* Work instructions: The full listing should be set down exactly as it reads.

>>>

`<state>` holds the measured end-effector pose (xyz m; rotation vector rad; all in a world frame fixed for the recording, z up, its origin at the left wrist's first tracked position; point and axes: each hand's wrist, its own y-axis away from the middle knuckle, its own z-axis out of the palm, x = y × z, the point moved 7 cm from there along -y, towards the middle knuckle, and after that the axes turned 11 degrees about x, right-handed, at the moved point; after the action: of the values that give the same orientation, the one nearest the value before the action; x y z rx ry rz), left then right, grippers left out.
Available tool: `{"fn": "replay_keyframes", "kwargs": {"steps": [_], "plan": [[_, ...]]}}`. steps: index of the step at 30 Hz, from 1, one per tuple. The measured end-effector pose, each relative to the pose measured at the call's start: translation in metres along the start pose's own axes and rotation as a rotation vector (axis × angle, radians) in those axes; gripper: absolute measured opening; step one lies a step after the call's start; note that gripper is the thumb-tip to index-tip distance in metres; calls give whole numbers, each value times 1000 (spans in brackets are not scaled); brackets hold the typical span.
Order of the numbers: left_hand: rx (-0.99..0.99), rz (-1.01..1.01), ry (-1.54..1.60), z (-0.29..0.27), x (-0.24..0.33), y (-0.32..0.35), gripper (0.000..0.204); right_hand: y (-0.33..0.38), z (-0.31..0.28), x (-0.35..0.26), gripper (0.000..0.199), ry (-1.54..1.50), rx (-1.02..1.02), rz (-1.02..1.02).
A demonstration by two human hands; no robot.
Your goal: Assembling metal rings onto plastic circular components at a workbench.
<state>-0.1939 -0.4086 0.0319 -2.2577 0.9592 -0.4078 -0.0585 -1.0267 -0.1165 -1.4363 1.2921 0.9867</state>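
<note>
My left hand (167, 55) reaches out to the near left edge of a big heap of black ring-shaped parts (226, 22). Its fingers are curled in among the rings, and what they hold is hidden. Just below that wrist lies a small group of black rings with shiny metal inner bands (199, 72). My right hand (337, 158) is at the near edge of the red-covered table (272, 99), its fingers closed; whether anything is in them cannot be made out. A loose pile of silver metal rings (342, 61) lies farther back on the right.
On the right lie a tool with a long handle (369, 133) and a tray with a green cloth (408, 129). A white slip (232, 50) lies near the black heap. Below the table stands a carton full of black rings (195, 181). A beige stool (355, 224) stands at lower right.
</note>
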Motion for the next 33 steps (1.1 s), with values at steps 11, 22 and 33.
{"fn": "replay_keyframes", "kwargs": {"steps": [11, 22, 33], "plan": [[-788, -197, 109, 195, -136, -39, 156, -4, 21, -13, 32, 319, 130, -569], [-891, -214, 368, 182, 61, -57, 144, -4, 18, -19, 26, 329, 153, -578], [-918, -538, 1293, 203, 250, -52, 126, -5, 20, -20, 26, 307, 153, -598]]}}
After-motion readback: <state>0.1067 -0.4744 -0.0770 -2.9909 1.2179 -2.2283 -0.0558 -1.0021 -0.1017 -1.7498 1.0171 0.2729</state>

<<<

* Output for this task:
`<state>` holds the measured end-effector pose (xyz m; rotation vector rad; all in a world frame fixed for the recording, z up, its origin at the left wrist's first tracked position; point and axes: each hand's wrist, its own y-axis away from the middle knuckle, its own z-axis out of the palm, x = y × z, the point moved 7 cm from there along -y, towards the middle knuckle, and after that the axes turned 11 degrees about x, right-handed, at the moved point; after the action: of the values that give the same orientation, the one nearest the value before the action; x y z rx ry rz), left then right, grippers left out.
Available tool: `{"fn": "replay_keyframes", "kwargs": {"steps": [_], "plan": [[_, ...]]}}`. steps: index of the step at 30 Hz, from 1, one per tuple. The measured end-effector pose, each relative to the pose measured at the call's start: translation in metres along the start pose's own axes and rotation as a rotation vector (axis × angle, radians) in those axes; gripper: absolute measured opening; step one lies a step after the call's start; note that gripper is the thumb-tip to index-tip distance in metres; calls give whole numbers, each value times 1000 (spans in brackets are not scaled); brackets hold the typical span.
Order of the numbers: left_hand: rx (-0.99..0.99), rz (-1.01..1.01), ry (-1.54..1.60), z (-0.29..0.27), x (-0.24..0.33), y (-0.32..0.35), gripper (0.000..0.204); right_hand: y (-0.33..0.38), z (-0.31..0.28), x (-0.35..0.26), gripper (0.000..0.199), ry (-1.54..1.50), rx (-1.02..1.02), rz (-1.02..1.02).
A demonstration by two human hands; no robot.
Your goal: Assembling metal rings onto plastic circular components at a workbench.
<state>-0.1939 -0.4086 0.0319 -2.2577 0.9592 -0.4078 -0.0585 -1.0267 -0.1165 -1.4363 1.2921 0.9867</state>
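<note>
My left hand (167, 55) reaches out to the near left edge of a big heap of black ring-shaped parts (226, 22). Its fingers are curled in among the rings, and what they hold is hidden. Just below that wrist lies a small group of black rings with shiny metal inner bands (199, 72). My right hand (337, 158) is at the near edge of the red-covered table (272, 99), its fingers closed; whether anything is in them cannot be made out. A loose pile of silver metal rings (342, 61) lies farther back on the right.
On the right lie a tool with a long handle (369, 133) and a tray with a green cloth (408, 129). A white slip (232, 50) lies near the black heap. Below the table stands a carton full of black rings (195, 181). A beige stool (355, 224) stands at lower right.
</note>
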Motion for the next 33 steps (1.1 s), with values at steps 11, 22 and 33.
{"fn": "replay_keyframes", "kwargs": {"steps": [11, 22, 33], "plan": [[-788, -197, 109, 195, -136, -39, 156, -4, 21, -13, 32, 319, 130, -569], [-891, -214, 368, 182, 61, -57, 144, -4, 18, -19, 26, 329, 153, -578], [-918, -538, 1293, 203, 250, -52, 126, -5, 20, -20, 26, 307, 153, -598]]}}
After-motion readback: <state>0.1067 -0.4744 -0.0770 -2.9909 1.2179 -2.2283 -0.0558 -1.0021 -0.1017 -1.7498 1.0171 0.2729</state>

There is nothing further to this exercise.